In the early days of NHI’s conception, when the former Christie administration relied on the advice of consultants Sanigest Internacional, a sin tax was among the proposals identified as a way to fund NHI. Sanigest suggested in a report that a payroll tax ranging from one per cent to five per cent could be imposed; it identified a sin tax on alcohol and tobacco as another option; and it said a tax on auto insurance premiums could be another possibility. Ultimately, the Christie administration insisted no new tax would be imposed, at least in the early stages of the programme, arguing to do otherwise would undermine the purpose of NHI. 

Nonetheless, Dr Sands revealed yesterday that health officials will also recommend a way to make the National Drug Prescription Plan sustainable. The plan was established in 2009 to improve access to prescription drugs and medical supplies in public and private pharmacies for chronic disease patients.

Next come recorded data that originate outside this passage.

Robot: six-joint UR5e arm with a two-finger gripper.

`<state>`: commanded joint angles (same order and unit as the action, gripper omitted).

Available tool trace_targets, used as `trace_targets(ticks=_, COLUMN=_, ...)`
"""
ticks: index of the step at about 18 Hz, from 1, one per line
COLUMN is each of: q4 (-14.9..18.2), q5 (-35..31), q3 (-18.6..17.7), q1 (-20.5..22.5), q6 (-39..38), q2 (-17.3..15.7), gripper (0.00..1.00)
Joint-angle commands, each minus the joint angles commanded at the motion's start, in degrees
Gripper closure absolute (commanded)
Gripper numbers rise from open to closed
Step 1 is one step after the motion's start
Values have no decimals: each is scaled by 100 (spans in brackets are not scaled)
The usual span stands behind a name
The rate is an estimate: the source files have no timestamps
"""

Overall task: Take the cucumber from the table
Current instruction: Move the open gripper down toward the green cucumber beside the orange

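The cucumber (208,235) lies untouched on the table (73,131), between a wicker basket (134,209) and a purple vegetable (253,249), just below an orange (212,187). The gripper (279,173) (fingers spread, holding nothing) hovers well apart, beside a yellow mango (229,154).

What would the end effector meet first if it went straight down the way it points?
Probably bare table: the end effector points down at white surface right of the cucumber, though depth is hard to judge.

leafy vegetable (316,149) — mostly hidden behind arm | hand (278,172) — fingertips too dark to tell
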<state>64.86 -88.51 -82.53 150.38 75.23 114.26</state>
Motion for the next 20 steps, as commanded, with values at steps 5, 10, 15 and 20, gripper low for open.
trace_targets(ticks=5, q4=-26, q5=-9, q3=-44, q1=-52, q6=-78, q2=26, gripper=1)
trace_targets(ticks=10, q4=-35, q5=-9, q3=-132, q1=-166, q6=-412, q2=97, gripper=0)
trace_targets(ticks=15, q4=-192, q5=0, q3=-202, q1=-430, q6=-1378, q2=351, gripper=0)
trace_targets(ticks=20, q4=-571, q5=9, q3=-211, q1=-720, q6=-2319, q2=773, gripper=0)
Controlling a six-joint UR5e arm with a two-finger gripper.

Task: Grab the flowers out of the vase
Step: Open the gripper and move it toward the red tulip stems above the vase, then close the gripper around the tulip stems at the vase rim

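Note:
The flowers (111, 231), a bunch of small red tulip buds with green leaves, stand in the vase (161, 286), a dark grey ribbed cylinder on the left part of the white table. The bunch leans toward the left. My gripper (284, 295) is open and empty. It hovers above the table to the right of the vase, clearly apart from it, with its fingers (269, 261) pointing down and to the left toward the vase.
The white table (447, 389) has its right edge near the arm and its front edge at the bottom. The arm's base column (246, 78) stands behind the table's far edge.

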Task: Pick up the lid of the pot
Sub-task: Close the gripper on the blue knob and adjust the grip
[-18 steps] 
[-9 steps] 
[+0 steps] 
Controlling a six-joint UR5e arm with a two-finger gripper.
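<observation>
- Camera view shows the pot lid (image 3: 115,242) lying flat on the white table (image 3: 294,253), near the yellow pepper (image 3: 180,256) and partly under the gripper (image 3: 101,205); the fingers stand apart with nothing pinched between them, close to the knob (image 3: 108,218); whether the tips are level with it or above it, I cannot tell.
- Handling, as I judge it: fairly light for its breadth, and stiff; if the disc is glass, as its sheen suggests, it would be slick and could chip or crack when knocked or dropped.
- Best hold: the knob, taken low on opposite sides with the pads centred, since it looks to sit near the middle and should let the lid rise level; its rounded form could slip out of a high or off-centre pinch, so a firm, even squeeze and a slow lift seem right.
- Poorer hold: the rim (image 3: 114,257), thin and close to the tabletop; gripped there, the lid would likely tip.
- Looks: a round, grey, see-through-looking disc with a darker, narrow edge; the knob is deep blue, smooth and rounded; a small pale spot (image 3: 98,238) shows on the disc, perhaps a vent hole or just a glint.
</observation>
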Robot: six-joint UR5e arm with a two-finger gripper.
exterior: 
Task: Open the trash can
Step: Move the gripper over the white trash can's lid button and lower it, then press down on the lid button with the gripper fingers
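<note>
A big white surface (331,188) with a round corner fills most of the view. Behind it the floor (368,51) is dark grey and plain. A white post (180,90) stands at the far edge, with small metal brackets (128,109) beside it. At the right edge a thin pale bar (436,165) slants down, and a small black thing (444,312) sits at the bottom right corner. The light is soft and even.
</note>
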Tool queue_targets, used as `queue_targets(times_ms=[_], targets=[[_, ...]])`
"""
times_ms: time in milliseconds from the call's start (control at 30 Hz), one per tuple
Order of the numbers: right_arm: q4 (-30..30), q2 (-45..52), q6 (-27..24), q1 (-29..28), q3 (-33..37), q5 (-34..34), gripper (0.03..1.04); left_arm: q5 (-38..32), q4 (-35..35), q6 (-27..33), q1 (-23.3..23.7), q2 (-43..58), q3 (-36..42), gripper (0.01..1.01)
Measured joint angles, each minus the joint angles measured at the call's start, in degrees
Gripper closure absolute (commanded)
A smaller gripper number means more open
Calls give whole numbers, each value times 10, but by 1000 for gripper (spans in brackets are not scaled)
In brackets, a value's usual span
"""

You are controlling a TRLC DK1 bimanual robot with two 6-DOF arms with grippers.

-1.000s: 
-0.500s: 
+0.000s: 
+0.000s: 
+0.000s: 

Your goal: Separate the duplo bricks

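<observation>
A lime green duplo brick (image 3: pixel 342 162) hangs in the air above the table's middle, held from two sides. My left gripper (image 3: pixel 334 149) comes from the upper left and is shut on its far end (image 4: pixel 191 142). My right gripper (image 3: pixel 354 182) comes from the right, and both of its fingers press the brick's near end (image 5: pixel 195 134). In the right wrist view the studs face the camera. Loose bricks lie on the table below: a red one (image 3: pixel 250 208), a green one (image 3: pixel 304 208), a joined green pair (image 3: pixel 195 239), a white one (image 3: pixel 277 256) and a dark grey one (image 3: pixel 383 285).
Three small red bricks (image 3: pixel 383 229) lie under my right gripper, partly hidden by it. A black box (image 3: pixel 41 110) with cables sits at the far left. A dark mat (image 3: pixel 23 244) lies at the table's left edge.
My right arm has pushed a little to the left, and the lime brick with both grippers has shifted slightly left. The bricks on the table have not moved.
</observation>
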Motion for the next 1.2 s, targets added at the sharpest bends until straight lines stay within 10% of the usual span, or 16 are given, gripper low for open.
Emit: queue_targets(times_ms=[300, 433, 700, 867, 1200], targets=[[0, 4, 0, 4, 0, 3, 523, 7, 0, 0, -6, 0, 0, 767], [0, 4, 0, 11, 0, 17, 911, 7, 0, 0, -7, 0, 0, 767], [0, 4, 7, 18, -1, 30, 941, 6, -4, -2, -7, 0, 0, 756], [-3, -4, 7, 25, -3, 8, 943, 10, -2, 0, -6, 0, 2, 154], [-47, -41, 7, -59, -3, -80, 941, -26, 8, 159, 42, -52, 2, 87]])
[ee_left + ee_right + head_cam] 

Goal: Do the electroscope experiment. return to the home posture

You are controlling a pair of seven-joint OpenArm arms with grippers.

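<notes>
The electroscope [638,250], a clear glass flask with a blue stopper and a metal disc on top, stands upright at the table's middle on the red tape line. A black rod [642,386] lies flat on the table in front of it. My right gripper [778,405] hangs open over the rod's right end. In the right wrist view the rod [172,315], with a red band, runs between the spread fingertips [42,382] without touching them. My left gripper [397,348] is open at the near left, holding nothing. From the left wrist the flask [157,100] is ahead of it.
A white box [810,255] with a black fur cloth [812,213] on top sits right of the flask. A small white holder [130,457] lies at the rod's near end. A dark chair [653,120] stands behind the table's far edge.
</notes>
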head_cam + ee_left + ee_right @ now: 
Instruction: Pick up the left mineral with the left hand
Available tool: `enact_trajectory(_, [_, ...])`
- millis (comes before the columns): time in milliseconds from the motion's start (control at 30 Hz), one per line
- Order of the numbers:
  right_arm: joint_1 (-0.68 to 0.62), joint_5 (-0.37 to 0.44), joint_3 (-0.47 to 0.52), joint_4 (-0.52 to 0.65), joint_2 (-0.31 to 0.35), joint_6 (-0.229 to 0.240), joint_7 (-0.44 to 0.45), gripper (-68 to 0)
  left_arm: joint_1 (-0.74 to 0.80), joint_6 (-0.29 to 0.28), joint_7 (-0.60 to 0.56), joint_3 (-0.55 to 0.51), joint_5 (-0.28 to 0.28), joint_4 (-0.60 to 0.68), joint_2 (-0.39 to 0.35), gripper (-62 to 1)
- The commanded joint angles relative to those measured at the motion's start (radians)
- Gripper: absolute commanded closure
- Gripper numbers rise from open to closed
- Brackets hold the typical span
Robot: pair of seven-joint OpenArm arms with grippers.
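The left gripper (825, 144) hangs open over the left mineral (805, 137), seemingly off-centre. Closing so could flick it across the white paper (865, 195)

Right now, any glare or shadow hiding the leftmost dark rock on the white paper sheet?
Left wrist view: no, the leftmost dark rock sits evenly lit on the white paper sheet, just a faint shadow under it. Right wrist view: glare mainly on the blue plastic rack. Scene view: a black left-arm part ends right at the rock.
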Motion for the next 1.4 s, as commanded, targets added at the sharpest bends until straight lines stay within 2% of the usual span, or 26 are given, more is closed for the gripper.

Dr Sands said: “While we have not had a Cabinet conclusion, we’ve had discussions that suggest there needs to be a sustainable funding mechanism which could include sin taxes (on) alcohol, tobacco, fat or grease, as well as the possibility of a contribution not only towards NHI, but also towards the continued sustained approach to the National Prescription Drug Plan. As you know the National Prescription Drug Plan had been funded through the medical arm of the (National Insurance Board). And although it has been phenomenally successful, there was no long-term funding strategy and that point would’ve been raised a number of times by the previous minister responsible for NIB, Shane Gibson.”

Last year, Dr Sands said the NHI Authority (NHIA) and other stakeholders would relaunch NHI by the end of 2017. In so doing, he said they would answer critical questions like how the scheme will be funded and what model will be implemented. Yesterday he expressed some disappointment that NHI has not progressed as quickly as he would have liked.

He said: “I would like it to happen as quickly as possible but it has been a stepwise approach to dealing with this.”

The legal concerns the NHIA board has about the substantial work it met in place has also not been completely addressed, Dr Sands admitted. 

“They are operating with the assurance as (previously) mentioned of the general position of the Attorney General’s Office,” he said. He was referring to the Office of the Attorney General’s legal opinion that the NHI programme cannot be reformed unless the contractual arrangements board members met in place are directly addressed. The NHI Secretariat, established by the Christie administration, executed contracts with NHI providers before the NHIA board was appointed and before various parts of the NHIA Act had come into force. Although observers in the insurance industry said this means the NHI Secretariat’s actions were unlawful and should not be ratified, the Office of the Attorney General has taken another view. The NHIA board, however, has yet to receive the written report containing that legal advice, and the board appears unwilling to make certain key decisions without it.

“Not making any apologies for the Attorney General’s Office, but they have not been able to give us the final position within the timeline that we had hoped,” Dr Sands said yesterday. “They’re obviously dealing with other matters that their office might feel is slightly more of a priority. I speak of the immigration matters and others that have consumed a lot of resources of the AG’s Office. And we’re not entirely overwhelmed with that reality but we got to push on.”

Nonetheless, Dr Sands noted the NHIA board recently announced the appointment of a managing director for the authority, Graham Whitmarsh, and has done “a tremendous amount of work to…put together the rudiments of a working plan.”

“I’m also disappointed,” he said, “and I’d like to be further along, but I can assure there has been a tremendous amount of effort being made by the appointed board.”